Other News Materials 6 February 2008 23:16 (UTC +04:00)

( AP )- Authorities offered no further insight into the motive of a teenager accused in the shooting deaths of his father, mother and two brothers, but experts say such crimes are not unprecedented - and they often come without any obvious warning signs.

Nicholas W. Browning remained jailed without bond after confessing early Sunday that he killed his father, John Browning, his mother, Tamara, and his younger brothers, Gregory, 14, and Benjamin, 11, according to Baltimore County police.

Browning, who turns 16 on Saturday, had no history of violence, mental health problems or drug problems, according to court documents. His father was a highly regarded business attorney, and the family lived in an affluent suburb. Browning played golf and lacrosse, was active in his church and was close to becoming an Eagle Scout.

Those details were not surprising to Paul A. Mones , a defense attorney for children accused of killing their parents, who wrote a book about his work called "When a Child Kills."

"This happens to kids in middle- and upper-middle-class, even upper-class homes," said Mones , who practices in Portland, Ore. "It happens in families that, from the outside, look like normal, typical, great families."

In the United States, about 300 children a year are charged with killing one or both parents, Mones said.
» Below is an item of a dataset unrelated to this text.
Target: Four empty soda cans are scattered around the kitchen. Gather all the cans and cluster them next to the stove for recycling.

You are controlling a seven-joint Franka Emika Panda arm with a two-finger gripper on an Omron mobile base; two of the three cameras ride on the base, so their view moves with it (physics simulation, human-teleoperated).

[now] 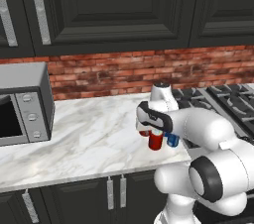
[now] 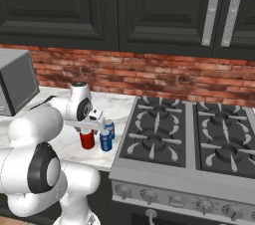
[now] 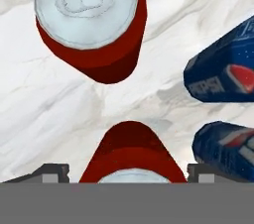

Cases where a child kills the entire family, known as " familicide ," are less frequent.

Louis B. Schlesinger, a professor of a forensic psychology at John Jay College of Criminal Justice in New York, said familicide is more commonly committed by a depressed or jealous father.

Slayings of relatives by teenagers "are usually spontaneous sorts of things," Schlesinger said. "With the brooding, depressive male adult, it's not spontaneous, it's much more thought through, with obsessive rumination prior to it. With a teenager, it's almost always impulsive, spontaneous, and there happens to be a loaded gun around."

Mones said slayings are typically motivated by one of two factors: "extreme family dysfunction in terms of physical and emotional abuse, or severe mental health issues that pervade the family, whether it's the perpetrator or the parents or themselves.

"There are cases where kids just snap out of the blue and go on a rampage, but it's really, really rare."

Bill Toohey , a police spokesman, said Browning told officers where they could find the gun used in the slayings, which he tossed into some bushes near the home. The gun belonged to John Browning and was kept inside the home.

Experts said easy access to guns was a common thread in cases where children kill their parents.

"The biggest risk factor that was not prevented was his access to firearms, and I think that's the biggest tragedy," said Dr. Anandhi Narasimhan , a Los Angeles-based child psychiatrist.

Narasimhan noted that because mental health records are confidential, it's impossible to know for sure whether Browning was suffering from mental illness or had shown other warning signs, such as bullying at school or cruelty to animals.

Mones hypothesizes that such slayings are more frequent in affluent families because wealth makes abuse easier to conceal.

"If you look at reports of abuse and family problems in upper-middle class families, it's really low, because the walls between the families and the world are very, very high," he said. "In lower-income communities, the police and social service agencies have a major presence, so it's nothing to call 911 when a kid's being mistreated or a neighbor hears screams."